Ina Cookies is a cookie brand from ASEAN operating in a supply chain where product availability, production timing, and inventory discipline all matter. The business did not need abstract AI experimentation. It needed a more reliable planning model that could support real operational decisions.

Ina Cookies logo

The business pain was showing up in stock pressure, forecasting misses, and too much reactive planning

Before Intellinovus got involved, the supply-chain planning process depended too much on historical assumptions, spreadsheet interpretation, and late-stage manual adjustment. That might work when demand is stable, but it starts to break once product movement shifts faster than the team can interpret it.
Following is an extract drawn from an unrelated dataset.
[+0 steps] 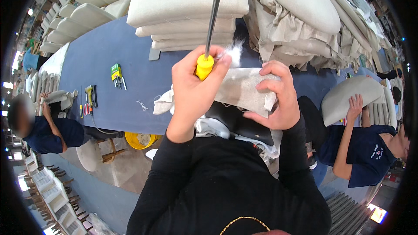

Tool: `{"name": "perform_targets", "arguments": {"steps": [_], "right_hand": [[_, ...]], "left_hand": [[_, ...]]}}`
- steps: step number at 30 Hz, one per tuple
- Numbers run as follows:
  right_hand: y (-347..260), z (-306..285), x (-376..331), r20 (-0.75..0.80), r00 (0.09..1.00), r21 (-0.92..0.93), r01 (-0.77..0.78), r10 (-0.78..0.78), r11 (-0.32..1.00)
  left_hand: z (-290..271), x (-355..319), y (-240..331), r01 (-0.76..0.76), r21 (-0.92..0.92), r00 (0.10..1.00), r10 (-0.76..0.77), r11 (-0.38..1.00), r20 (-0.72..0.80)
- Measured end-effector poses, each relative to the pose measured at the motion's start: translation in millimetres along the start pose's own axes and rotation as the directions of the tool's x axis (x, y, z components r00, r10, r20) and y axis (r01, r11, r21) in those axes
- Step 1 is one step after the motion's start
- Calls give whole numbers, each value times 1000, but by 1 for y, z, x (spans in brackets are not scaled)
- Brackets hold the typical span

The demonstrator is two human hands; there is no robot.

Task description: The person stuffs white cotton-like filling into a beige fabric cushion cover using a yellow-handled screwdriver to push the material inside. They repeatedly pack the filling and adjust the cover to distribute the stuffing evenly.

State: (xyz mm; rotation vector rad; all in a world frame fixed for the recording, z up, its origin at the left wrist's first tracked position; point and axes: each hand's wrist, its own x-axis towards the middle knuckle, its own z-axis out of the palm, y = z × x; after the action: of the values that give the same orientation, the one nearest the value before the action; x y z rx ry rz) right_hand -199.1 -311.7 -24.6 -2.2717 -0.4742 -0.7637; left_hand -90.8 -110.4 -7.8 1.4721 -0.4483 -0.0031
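My left hand (190, 89) is closed round the yellow handle of what looks like a screwdriver (204, 67). Its long metal shaft points up and away, and the tip lies beyond the picture. A tuft of white stuffing fibre (235, 53) sticks out beside the left fingertips; whether they pinch it I cannot tell. My right hand (281, 100) curls round the right end of a beige fabric piece (239, 88), thumb below and fingers above. This fabric stretches leftward behind my left hand, with a loose flap showing past the wrist.
Stacked beige cushions (187, 0) stand ahead on the blue table (109, 56), with draped covers (287, 30) to their right. A staple gun (91, 95) and a green-yellow box (116, 72) lie left. A yellow bucket (141, 140) sits below. Co-workers handle fabric and cushions on both sides.
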Motion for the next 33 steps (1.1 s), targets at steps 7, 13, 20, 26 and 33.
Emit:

For Ina Cookies, the result was familiar. Some higher-velocity products ran too close to empty, while slower-moving stock tied up working capital longer than it should. Teams were often forced into reaction mode, trying to rebalance supply after the signal had already become a problem. That created pressure across production planning, warehouse coordination, and commercial availability.
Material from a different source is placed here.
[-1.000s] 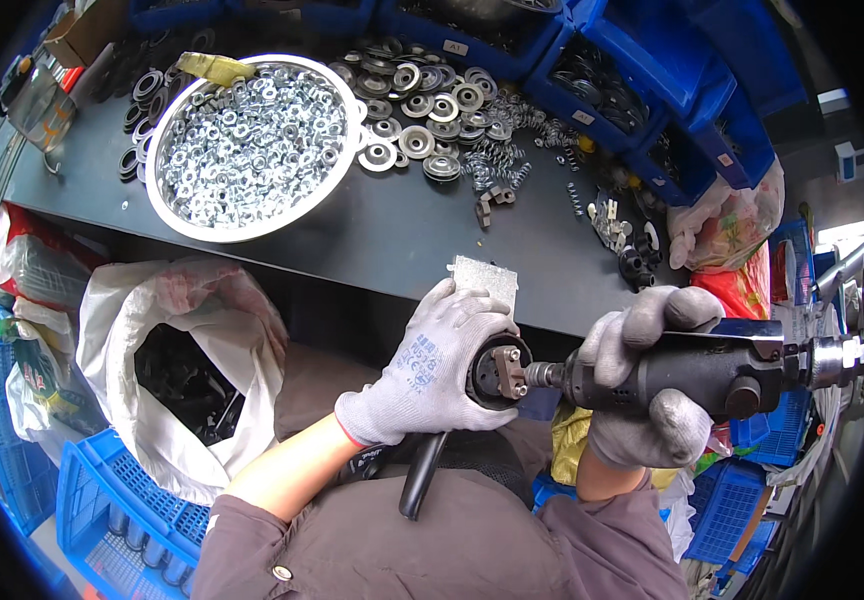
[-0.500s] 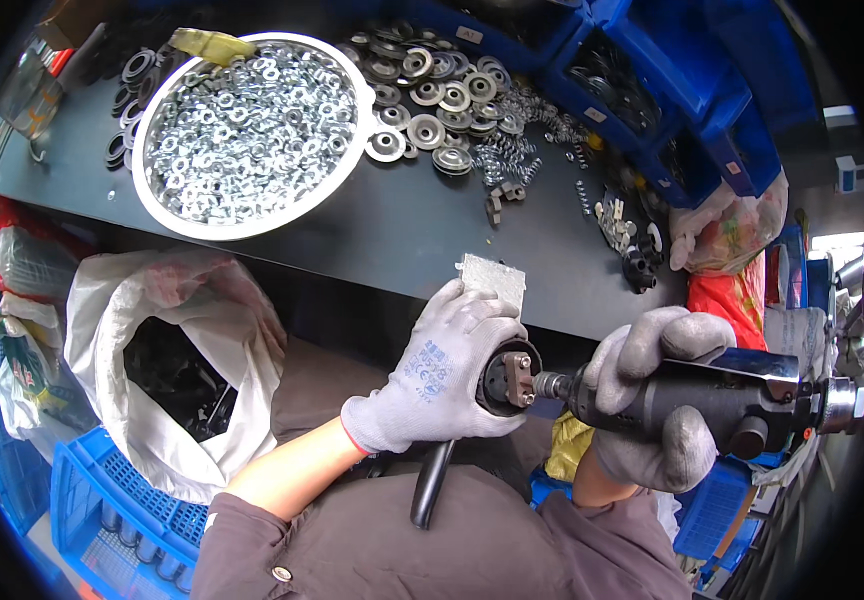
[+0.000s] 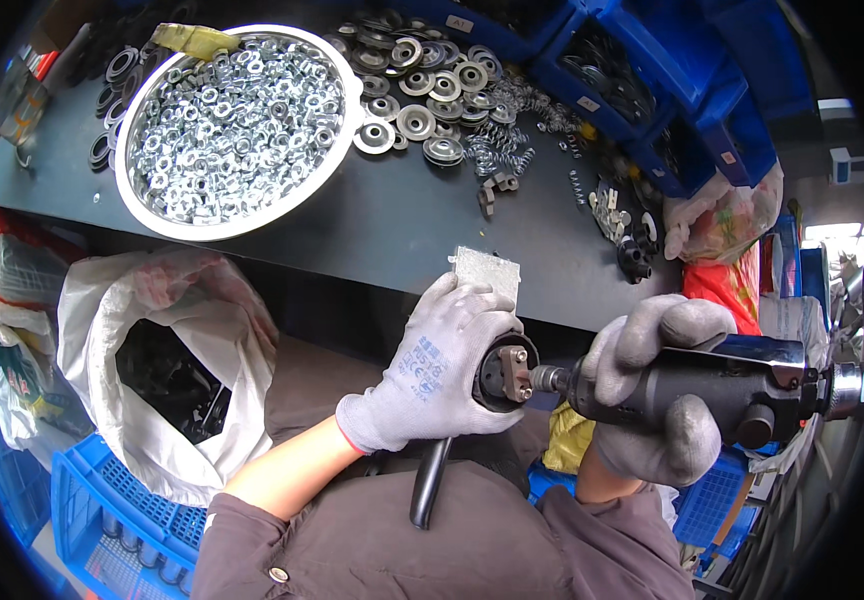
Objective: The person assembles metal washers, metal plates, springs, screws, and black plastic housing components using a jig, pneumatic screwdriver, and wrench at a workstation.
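My gloved left hand [image 3: 437,375] is closed around a round black part [image 3: 493,378], whose open end faces right. A small brown metal block [image 3: 516,374] with two screws sits on that end. Below the hand a black lever-like handle [image 3: 432,485] sticks out; how it joins the round part is hidden. My gloved right hand [image 3: 657,385] grips a black power screwdriver [image 3: 692,395], held level and pointing left. Its tip [image 3: 550,379] meets the block near the lower screw. A rough silvery metal plate [image 3: 488,272] shows just beyond my left fingers, at the table edge.
On the dark table [image 3: 382,225] stands a white-rimmed basin [image 3: 124,170] of nuts. Metal discs [image 3: 415,122], springs [image 3: 497,148] and small black parts [image 3: 636,255] lie beyond. Blue bins [image 3: 742,135] stand back right. At left are a white sack [image 3: 92,340] and a blue crate [image 3: 142,490].
The view has shifted slightly, so the table and its things sit a little further left and up. Both hands keep their holds, with the screwdriver tip still at the block.
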`<state>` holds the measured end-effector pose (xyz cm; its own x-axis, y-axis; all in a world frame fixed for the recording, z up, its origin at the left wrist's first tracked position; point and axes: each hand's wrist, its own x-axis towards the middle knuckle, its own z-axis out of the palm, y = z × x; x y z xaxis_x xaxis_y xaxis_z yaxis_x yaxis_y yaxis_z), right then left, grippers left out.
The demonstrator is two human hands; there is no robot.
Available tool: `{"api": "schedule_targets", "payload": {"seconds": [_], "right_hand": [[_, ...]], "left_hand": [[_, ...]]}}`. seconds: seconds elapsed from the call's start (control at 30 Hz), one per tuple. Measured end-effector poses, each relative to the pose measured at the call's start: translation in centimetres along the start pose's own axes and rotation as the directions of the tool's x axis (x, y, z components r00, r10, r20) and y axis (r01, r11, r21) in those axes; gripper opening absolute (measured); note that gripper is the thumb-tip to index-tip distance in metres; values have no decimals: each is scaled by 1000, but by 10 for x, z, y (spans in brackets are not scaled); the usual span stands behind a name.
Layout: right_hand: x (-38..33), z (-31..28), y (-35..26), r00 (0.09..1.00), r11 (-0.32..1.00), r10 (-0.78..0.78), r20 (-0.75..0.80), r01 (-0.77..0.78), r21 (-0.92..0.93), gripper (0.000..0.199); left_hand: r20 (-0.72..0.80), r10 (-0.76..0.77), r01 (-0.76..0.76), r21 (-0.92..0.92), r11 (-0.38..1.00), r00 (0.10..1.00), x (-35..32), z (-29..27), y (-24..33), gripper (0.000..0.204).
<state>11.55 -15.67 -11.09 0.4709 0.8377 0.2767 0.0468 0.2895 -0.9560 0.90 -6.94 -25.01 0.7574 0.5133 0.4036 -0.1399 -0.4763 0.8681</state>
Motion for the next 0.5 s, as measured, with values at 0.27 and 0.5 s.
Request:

The business did not simply need “better analytics.” It needed a workflow that could detect demand shifts earlier, improve confidence in forecast outputs, and support inventory decisions with stronger operational timing.

Business Pain

Why the old planning model was starting to cost too much

The core problem was not a single inventory issue. It was a planning model that became more fragile as the business scaled across products, channels, and replenishment decisions.

Forecasting was too slow to reflect live demand changes

Historical planning models could not always capture the speed of real market movement, which meant some replenishment decisions were being made with lagging signals rather than current operational context.

Stockouts and overstocks were happening in the same system

Some product lines risked running short while others sat too long in inventory. That combination hurts both revenue and working capital, especially when planning teams are trying to manage growth with imperfect visibility.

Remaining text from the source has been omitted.